Wednesday, October 29, 2014


I read a novel several months ago (Hidden Empire by Orson Scott Card) about a contagion that was spreading quickly across the African continent, bounding without check from village to village. One became two, two became ten, ten became a hundred, a hundred became a world-wide panic. What was initially a problem of the primitives living in their third world hovels, became a different monster altogether when its first cases starting appearing in the populous, modern cities. The virus was initially passed from a diseased simian to a village boy when it sneezed in his face. The boy then infected his immediate family and from there the virus took wing as visiting relatives from outside villages made their way back home. The novel is several years old, but it clearly was written based on the first published cases of ebola. Over the past year, the more recent outbreak in Africa has mirrored the events in the novel in very eerie fashion.

In the story, the U.S. president developed world-wide support for a complete blockage of the entire African continent. His rhetoric was that the only way to protect the rest of the (civilized) world was to isolate the disease until it had completed its scourging course. Nobody goes in, nobody comes out. In today's news, infected people are leaving Africa and transporting the disease all around the world. It is actually a model of a maximally efficient procedure for widespread distribution of a disease. Take a modern airliner filled with 400 people who will travel from airport to airport, coming in contact with hundreds of other people along the way to their final destinations, who will in turn come into contact with hundreds of other people, and so on and so on ...

There was a recent news story of a nurse coming back from Africa who was put into quarantine.

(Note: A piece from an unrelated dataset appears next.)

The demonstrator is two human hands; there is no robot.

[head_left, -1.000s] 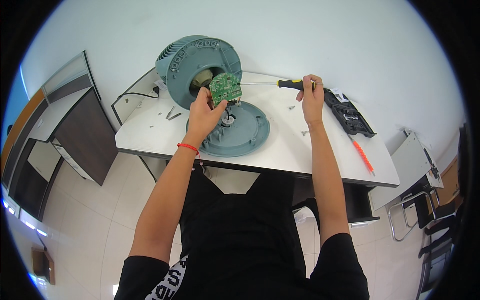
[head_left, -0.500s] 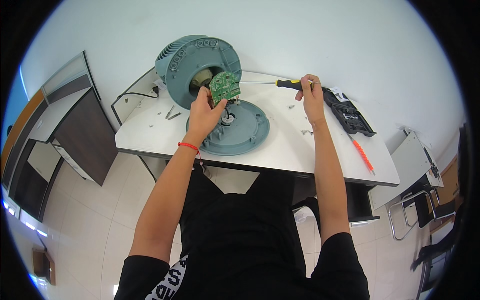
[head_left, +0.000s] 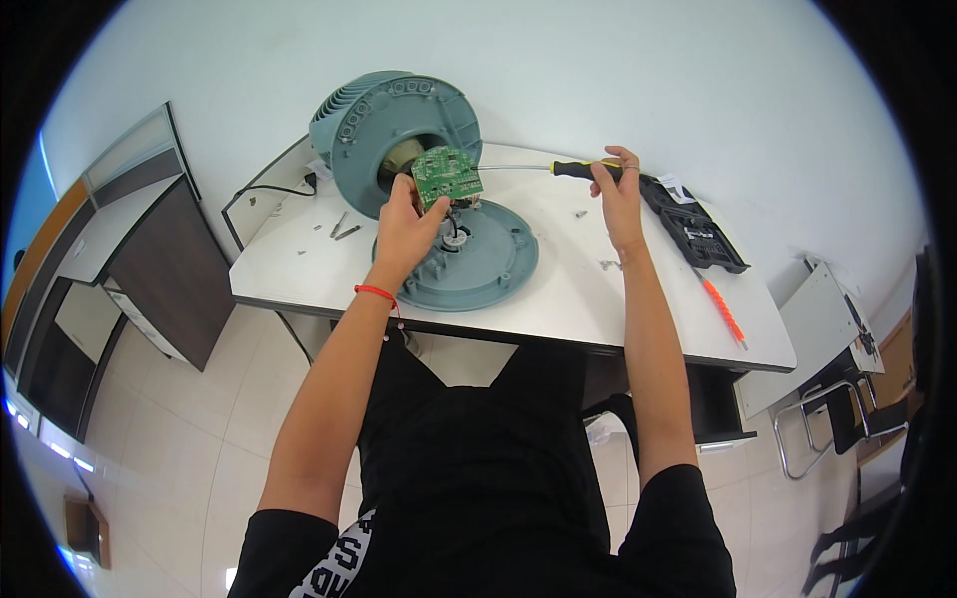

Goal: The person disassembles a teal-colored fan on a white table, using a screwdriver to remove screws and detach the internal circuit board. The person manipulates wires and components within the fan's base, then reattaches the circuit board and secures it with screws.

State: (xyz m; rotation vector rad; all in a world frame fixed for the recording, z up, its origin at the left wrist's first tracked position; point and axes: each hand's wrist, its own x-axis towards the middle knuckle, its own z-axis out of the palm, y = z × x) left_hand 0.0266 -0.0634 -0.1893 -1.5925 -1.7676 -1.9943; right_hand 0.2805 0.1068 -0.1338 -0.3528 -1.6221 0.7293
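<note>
Green circuit board (head_left: 447, 175) is held up over the left half of the white table (head_left: 578, 309), in front of an open grey-blue housing (head_left: 404, 112). At far left lie a black plug (head_left: 311, 180) and slim metal pieces (head_left: 340, 228). Next comes the housing, its round opening exposed, so the unit is evidently opened up. The left hand (head_left: 404, 231) pinches the board by its near left edge. Below it lies a round grey-blue base (head_left: 495, 257), apart from the housing; a dark wire there suggests the board is not fully free. Rightward, a screwdriver (head_left: 573, 168) points left, its tip at the board's right edge; contact is unclear, and work there looks unfinished. The right hand (head_left: 620, 199) grips its handle end. Small loose metal bits (head_left: 610, 265) lie nearer, an open black tool case (head_left: 701, 235) farther right.
</note>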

She was eventually released early to go back to her home and her usual routine. She was raising a clamor that her rights were being violated through forced isolation. Nevermind the fact that she was a nurse at ground zero, had an elevated temperature, and could be a carrier of a deadly seed. I spoke recently with a colleague of mine who I respect as a reasonably moral and considerate person. He told me that if he knew that he were infected he would still feel no issues whatsoever with getting on a plane and flying home to see his family. I think that this is an attitude that many people have, and they, in fact, feel that it is their right. I am left incredulous at how selfish we have become as a people. The majority of the time we think about ourselves and our own needs and desires.